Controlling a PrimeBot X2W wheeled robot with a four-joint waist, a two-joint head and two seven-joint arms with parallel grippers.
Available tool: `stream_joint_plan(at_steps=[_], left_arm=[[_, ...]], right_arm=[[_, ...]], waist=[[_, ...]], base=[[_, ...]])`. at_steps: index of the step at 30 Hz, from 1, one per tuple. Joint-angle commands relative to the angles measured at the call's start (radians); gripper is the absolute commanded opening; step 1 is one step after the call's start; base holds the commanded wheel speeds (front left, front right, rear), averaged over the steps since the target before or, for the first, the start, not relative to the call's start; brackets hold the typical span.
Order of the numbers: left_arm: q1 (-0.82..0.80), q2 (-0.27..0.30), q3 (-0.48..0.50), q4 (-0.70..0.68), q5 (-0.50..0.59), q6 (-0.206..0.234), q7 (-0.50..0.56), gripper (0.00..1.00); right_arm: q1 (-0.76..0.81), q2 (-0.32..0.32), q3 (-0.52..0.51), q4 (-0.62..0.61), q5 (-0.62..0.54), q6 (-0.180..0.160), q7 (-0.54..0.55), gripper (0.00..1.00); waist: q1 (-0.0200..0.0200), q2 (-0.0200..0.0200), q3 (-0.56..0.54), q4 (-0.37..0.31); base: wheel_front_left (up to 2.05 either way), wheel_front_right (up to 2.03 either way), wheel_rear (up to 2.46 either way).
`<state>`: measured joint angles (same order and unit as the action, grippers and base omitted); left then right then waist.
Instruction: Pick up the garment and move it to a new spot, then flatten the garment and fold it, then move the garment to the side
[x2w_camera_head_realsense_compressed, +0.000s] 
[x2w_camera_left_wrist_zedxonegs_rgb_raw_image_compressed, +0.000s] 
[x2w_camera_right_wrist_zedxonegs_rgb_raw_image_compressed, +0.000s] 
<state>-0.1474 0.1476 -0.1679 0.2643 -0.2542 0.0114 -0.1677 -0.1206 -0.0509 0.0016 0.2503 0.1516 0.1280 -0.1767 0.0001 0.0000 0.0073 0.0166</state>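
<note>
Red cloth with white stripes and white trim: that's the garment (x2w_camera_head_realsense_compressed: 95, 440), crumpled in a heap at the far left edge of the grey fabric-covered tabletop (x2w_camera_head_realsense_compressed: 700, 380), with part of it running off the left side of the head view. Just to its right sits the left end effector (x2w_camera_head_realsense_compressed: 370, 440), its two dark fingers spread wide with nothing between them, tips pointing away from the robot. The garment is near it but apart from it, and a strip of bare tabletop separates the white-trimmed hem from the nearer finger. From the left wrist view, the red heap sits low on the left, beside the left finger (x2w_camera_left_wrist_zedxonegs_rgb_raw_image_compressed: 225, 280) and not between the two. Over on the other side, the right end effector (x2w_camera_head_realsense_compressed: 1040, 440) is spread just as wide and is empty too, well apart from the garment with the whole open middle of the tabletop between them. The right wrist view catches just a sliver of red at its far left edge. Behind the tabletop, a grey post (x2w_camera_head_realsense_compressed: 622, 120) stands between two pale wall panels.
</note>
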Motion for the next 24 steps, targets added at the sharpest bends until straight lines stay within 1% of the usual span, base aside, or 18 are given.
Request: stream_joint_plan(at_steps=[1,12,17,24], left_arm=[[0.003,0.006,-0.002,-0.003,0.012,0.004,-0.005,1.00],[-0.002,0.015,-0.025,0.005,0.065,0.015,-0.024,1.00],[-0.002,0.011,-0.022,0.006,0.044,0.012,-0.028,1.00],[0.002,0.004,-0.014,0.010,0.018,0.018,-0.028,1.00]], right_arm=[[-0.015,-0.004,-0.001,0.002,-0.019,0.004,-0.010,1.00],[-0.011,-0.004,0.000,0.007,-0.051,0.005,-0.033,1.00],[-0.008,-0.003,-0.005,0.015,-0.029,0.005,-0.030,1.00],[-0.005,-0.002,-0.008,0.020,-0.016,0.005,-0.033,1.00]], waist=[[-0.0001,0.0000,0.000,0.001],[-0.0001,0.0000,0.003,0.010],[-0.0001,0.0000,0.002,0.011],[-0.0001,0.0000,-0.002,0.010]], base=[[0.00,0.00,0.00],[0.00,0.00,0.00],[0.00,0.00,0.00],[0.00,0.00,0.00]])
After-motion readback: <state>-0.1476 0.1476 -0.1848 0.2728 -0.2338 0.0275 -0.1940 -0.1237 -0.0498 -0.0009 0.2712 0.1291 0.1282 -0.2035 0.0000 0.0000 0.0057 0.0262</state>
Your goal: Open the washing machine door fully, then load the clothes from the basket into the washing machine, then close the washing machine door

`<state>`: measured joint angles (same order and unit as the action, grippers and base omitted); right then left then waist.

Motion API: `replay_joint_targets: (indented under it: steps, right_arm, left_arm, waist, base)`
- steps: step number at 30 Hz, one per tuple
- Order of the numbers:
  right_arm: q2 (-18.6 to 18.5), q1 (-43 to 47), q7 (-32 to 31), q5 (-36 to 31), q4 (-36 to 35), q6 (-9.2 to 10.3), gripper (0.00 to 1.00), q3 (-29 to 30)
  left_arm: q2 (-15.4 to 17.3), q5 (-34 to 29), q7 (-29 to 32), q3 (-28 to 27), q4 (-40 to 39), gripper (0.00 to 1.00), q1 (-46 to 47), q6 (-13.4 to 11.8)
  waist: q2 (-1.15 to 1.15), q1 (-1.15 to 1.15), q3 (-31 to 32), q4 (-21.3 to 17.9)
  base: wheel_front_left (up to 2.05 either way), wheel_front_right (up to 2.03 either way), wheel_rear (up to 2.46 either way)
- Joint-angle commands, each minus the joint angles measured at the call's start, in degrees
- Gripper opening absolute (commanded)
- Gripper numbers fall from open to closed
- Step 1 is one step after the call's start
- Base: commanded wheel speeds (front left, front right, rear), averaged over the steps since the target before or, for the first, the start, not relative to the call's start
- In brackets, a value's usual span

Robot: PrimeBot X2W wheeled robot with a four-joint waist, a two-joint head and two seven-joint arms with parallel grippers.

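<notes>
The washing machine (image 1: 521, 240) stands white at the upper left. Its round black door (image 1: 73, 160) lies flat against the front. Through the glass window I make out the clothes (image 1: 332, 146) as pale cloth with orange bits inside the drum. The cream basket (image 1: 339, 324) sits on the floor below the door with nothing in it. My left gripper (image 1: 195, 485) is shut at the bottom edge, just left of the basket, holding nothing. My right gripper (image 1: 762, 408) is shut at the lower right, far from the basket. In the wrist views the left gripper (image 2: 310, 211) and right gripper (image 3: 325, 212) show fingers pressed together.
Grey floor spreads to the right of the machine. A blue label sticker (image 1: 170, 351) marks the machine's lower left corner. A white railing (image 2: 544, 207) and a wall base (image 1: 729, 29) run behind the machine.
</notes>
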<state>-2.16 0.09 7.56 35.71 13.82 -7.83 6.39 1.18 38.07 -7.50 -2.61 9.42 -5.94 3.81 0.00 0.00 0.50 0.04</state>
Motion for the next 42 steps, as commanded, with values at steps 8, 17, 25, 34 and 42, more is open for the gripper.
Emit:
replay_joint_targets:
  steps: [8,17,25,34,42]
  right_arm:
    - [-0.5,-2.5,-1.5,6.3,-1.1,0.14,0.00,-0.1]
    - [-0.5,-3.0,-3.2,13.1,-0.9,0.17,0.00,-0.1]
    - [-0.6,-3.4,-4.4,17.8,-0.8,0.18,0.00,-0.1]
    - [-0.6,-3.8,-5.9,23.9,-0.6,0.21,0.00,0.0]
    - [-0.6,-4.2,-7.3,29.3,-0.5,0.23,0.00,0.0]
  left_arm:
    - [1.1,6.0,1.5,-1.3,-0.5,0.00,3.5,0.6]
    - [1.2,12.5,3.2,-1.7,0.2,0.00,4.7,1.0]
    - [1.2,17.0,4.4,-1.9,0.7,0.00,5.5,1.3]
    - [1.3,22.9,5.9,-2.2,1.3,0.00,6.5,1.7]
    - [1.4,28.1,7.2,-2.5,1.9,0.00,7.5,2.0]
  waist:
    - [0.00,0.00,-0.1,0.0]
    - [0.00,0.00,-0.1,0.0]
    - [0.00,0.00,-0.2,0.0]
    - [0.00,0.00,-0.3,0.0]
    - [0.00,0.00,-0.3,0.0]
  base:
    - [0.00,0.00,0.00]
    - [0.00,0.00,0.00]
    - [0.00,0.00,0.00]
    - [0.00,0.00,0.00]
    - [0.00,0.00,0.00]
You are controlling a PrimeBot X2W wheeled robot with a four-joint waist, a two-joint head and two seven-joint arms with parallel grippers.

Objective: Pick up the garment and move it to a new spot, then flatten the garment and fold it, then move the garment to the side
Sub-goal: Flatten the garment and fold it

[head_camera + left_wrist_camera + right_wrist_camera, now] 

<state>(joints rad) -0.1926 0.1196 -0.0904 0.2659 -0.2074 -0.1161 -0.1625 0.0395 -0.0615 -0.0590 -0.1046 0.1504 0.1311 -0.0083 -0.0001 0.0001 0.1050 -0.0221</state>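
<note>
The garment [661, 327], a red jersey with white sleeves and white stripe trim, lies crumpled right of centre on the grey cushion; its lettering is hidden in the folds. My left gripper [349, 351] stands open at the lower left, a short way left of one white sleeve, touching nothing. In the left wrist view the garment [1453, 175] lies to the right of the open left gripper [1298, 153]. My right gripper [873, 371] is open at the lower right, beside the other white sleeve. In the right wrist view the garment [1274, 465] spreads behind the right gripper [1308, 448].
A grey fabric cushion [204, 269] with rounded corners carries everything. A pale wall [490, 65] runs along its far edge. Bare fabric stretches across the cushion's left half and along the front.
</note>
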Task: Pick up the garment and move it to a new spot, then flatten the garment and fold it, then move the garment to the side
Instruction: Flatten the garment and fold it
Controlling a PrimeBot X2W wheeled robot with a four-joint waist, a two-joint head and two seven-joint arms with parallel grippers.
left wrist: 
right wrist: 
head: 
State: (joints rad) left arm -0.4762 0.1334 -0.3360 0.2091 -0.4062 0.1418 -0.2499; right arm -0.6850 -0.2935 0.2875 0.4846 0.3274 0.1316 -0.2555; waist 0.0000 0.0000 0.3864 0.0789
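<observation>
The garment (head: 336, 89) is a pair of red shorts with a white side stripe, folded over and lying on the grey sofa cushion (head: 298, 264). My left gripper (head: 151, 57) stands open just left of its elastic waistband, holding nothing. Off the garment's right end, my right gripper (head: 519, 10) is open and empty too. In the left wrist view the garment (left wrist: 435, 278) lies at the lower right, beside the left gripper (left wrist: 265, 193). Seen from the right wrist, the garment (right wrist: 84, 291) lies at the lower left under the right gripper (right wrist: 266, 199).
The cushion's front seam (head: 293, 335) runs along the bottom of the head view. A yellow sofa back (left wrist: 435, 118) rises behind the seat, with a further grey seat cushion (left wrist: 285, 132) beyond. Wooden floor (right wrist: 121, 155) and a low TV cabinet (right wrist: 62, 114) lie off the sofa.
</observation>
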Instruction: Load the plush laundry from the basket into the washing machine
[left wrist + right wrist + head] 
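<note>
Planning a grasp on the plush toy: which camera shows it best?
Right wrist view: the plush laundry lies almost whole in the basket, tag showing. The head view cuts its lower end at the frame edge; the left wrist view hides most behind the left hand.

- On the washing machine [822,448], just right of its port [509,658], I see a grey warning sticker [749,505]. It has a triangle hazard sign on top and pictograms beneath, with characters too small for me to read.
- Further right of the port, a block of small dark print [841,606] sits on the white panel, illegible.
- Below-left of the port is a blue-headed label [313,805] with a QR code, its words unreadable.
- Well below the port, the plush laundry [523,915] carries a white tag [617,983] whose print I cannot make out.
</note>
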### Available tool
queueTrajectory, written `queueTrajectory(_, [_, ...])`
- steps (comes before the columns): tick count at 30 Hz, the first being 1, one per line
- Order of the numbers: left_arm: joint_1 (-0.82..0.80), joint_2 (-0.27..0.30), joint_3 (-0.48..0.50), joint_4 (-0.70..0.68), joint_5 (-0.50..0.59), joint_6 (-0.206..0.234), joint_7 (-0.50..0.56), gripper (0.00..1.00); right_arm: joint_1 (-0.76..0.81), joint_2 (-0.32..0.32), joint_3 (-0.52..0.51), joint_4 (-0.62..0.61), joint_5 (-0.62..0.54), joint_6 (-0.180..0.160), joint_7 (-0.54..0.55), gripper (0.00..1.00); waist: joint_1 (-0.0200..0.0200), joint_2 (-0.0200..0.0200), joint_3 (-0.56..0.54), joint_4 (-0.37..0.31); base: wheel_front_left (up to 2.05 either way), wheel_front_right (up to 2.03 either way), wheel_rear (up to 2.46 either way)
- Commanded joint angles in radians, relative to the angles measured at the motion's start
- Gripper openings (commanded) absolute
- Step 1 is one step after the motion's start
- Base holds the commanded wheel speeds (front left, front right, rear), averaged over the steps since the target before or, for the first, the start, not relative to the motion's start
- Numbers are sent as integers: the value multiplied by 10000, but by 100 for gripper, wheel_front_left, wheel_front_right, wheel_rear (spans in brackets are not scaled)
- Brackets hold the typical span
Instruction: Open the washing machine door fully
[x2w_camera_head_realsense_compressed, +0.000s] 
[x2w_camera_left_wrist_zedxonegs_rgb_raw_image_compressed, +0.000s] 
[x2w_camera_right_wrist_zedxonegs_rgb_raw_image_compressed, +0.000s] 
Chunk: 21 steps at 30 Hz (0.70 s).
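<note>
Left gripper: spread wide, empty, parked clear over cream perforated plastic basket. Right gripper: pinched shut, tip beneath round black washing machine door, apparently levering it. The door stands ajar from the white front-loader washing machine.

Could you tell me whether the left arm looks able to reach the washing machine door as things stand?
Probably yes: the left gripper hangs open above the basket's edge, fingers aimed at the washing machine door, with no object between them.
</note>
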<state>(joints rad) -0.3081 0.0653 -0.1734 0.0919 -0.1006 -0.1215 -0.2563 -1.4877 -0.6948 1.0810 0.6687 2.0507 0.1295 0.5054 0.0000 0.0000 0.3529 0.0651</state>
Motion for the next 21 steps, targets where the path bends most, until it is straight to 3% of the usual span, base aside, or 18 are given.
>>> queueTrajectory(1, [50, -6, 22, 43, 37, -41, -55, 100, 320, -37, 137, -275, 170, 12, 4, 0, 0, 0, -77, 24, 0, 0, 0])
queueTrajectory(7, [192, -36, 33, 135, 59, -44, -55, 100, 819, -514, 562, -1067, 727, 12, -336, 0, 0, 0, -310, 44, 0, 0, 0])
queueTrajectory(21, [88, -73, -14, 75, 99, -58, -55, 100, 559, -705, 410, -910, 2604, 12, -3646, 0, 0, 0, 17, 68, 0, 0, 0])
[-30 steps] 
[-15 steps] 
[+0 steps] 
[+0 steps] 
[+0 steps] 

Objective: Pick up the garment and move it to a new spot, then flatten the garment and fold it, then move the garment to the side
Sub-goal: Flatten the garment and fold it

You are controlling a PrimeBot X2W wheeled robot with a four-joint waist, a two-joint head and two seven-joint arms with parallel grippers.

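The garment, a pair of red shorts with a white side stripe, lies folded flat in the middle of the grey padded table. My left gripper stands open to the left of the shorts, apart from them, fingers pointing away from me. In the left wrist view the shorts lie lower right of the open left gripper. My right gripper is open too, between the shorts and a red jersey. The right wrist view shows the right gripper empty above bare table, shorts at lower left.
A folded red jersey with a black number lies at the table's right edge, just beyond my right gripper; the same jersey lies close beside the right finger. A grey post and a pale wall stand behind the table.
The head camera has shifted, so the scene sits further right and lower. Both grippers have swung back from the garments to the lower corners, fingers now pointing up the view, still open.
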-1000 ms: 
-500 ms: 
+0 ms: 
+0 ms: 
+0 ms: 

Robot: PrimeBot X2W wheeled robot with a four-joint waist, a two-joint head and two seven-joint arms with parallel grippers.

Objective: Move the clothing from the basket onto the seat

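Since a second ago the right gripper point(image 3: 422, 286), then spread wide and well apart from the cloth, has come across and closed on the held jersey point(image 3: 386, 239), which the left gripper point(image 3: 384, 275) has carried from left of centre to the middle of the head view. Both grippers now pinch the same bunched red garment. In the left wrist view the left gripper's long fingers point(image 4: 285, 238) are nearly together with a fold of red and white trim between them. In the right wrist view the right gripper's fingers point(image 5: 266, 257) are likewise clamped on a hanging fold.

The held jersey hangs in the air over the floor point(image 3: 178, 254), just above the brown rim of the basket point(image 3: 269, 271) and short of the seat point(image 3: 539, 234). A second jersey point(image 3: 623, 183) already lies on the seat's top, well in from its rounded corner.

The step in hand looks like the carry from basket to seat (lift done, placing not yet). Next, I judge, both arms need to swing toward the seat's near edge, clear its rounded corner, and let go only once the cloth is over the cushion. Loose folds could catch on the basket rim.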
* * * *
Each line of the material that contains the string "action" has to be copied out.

- **RESULT OF THIS TASK**:
`<state>`: measured joint angles (same order and unit as the action, grippers and base omitted); left then right then waist.
`<state>`: measured joint angles (same order and unit as the action, grippers and base omitted); right then left then waist.

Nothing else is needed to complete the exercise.